Некоторые довольно своеобразно представляли себе работу на "Снарке"; так, например: "Я взял на себя смелость написать вам, чтобы выяснить, не представится ли какой-нибудь возможности поступить в команду вашего судна для изготовления эскизов и иллюстраций". Другие, не имея, очевидно, ни малейшего представления о миниатюрных размерах "Снарка" и его потребностях, предлагали себя, как выразился один из них, "чтобы оказывать помощь по сбору материалов для ваших романов и повестей". Вот до чего может довести страстное желание утилизировать себя во что бы то ни стало.

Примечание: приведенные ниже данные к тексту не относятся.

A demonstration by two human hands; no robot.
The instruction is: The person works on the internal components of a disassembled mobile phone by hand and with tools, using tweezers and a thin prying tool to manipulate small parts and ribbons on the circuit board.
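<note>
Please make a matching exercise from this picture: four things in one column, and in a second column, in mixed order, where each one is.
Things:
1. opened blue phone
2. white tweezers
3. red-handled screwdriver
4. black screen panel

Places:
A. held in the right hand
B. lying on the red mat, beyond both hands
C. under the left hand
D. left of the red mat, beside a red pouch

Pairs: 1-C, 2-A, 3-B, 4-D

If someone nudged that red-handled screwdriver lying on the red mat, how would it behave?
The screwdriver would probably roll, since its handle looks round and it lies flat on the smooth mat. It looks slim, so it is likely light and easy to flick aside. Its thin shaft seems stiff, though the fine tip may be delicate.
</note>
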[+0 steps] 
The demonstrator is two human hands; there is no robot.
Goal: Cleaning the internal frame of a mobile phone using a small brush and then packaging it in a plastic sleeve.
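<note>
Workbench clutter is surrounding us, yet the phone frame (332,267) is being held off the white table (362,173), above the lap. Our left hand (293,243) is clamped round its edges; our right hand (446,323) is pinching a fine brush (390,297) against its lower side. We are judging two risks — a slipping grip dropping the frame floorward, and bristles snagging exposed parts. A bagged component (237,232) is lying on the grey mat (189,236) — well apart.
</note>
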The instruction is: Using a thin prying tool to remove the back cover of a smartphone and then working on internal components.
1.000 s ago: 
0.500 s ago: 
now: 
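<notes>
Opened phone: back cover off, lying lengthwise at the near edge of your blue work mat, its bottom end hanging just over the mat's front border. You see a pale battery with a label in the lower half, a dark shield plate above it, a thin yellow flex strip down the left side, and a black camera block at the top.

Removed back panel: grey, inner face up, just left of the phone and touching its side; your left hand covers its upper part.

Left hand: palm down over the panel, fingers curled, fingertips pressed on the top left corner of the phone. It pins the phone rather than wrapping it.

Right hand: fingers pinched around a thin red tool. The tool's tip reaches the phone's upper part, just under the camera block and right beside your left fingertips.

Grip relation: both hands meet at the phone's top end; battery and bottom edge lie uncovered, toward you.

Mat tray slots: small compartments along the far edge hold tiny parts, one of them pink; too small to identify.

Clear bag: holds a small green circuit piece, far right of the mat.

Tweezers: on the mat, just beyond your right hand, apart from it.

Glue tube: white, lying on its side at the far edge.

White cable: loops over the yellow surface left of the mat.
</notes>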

"Позвольте мне самому дать свою характеристику, - пишет один. - Я сирота и живу с дядей, ярым революционером и социалистом, который утверждает, что человек, в жилах которого нет любви к приключениям, просто тряпка".

Другой пишет: "Я умею плавать, хотя и незнаком со специальными приемами плавания. Но вода - моя стихия, а это самое важное". "Если бы меня посадили одного в парусную лодку, я смог бы отправиться куда угодно", - писал о себе третий - и характеристика эта была много лучше нижеследующей: "Я видел также, как разгружались рыбачьи суда". Но высшей награды достоин, вероятно, тот, который тонко подчеркнул глубокое знание мира и жизни, сказав: "Мой возраст, считая только годы - двадцать два года".

Были также простые, неприкрашенные, по-домашнему искренние письма мальчиков, которые, "правда, не умеют красно выражаться, но очень хотят путешествовать". Отклонять эти просьбы было труднее всего, и всякий раз, когда приходилось делать это, мне казалось, что я даю пощечину юности. Они были так искренни, эти мальчики, и так ужасно хотели уйти в море. "Мне шестнадцать, но я широк в плечах", - писал один юноша, "мне семнадцать, но я крепкий и здоровый", - писал другой. "Я во всяком случае не менее силен, чем средний мальчик моего роста", - писал, очевидно, слабенький мальчик. "Не боюсь никакой работы", - говорили многие, а один, рассчитывая, очевидно, соблазнить меня экономией, предлагал оплатить свой проезд через Тихий океан, что, "очевидно, будет для вас удобно". "Объехать вокруг света - одно-единственное мое желание", - говорил один, не подозревая, что это было "одним-единственным" желанием еще нескольких сотен мальчиков. "Никому на свете нет дела до того, уеду я или останусь", - патетически восклицал какой-то мальчуган. Один прислал фотографию, говоря по поводу нее следующее: "На вид я домосед, но внешность бывает обманчива". "Мне девятнадцать лет, и я невысок, а следовательно, не займу много места, но я вынослив как дьявол", - писал еще один, и я уверен, что этот оказался бы вполне пригодным. И наконец, был один претендент тринадцати лет, в которого мы оба с Чармиан совершенно влюбились, и наши сердца чуть не разбились от горя, когда надо было послать ему отказ.